Jackfruit Is Everywhere Now—But What Exactly Is It?

If you don’t know jack about jackfruit, it’s time to learn everything you ever wanted to know: What it is, what it tastes like, where to get it, and more.

Every product is independently selected by our editors. If you buy something through our links, we may earn an affiliate commission.

Take a walk down the produce aisle and you may spot a light green, oval-shaped, nubby fruit. While every fruit is distinctive, this one in particular is hard to ignore. The jackfruit, which is native to southeast Asia as well as parts of India, Jamaica, and South America, is fast becoming a popular meat substitute in vegan diets and vegetarian meals.

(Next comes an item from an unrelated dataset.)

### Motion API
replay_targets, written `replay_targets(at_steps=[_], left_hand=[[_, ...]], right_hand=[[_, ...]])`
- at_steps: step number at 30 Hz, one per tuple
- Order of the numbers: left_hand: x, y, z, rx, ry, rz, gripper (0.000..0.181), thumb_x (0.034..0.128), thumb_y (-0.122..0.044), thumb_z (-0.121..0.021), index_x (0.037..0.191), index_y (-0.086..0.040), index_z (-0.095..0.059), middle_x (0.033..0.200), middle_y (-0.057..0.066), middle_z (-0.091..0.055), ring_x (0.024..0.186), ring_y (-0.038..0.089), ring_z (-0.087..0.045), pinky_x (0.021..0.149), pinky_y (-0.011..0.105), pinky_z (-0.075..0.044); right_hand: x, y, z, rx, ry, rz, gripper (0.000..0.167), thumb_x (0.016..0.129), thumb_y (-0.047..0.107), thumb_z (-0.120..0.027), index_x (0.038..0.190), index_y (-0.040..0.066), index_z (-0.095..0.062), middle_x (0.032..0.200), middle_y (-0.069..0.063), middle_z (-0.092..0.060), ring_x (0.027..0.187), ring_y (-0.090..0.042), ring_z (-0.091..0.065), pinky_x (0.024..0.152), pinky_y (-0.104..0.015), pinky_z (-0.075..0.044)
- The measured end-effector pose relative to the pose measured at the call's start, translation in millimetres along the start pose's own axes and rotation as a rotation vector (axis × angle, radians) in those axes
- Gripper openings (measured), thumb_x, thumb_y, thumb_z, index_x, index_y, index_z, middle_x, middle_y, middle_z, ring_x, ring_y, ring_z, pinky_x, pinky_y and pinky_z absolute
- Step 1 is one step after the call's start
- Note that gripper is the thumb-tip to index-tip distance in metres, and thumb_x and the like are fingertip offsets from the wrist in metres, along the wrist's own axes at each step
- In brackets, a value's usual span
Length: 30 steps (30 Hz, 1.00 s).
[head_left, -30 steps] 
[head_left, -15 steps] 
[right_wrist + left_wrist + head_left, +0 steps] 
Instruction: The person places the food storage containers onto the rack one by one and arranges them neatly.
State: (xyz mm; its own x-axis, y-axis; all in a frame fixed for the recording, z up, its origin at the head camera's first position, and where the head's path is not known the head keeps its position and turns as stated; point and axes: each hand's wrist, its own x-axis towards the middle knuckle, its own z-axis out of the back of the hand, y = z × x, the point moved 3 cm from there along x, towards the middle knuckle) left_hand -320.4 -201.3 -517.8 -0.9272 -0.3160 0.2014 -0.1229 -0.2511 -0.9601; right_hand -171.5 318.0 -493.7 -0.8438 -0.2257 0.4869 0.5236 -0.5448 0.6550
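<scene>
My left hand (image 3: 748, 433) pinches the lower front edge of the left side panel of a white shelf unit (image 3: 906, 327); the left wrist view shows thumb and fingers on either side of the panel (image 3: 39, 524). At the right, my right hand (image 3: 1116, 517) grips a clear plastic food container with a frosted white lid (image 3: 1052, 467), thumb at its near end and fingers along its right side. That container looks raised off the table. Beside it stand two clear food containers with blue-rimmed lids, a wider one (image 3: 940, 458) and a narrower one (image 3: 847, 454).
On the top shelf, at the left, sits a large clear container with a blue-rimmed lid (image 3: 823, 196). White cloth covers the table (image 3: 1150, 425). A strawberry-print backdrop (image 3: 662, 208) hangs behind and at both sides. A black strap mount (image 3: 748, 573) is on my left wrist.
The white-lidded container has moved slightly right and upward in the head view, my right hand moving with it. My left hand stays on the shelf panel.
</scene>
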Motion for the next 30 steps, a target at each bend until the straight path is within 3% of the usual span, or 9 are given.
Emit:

From pulled “pork” sandwiches to desserts, jackfruit has proven to be a versatile plant that both meat-eaters and non-meat eaters alike can appreciate. Here’s what you need to know about this trendy tropical fruit—and find out other exotic fruits you need to add to your diet, too.

What is jackfruit?

Jackfruit is “a medium-sized fruit with small bumps on it…that can be eaten cooked or raw,” Jamie Hickey, a nutritionist, personal trainer, and founder of Truism Fitness, told Reader’s Digest. It grows on jack trees, which are indigenous to southeast Asia and are related to other trees like fig and mulberry.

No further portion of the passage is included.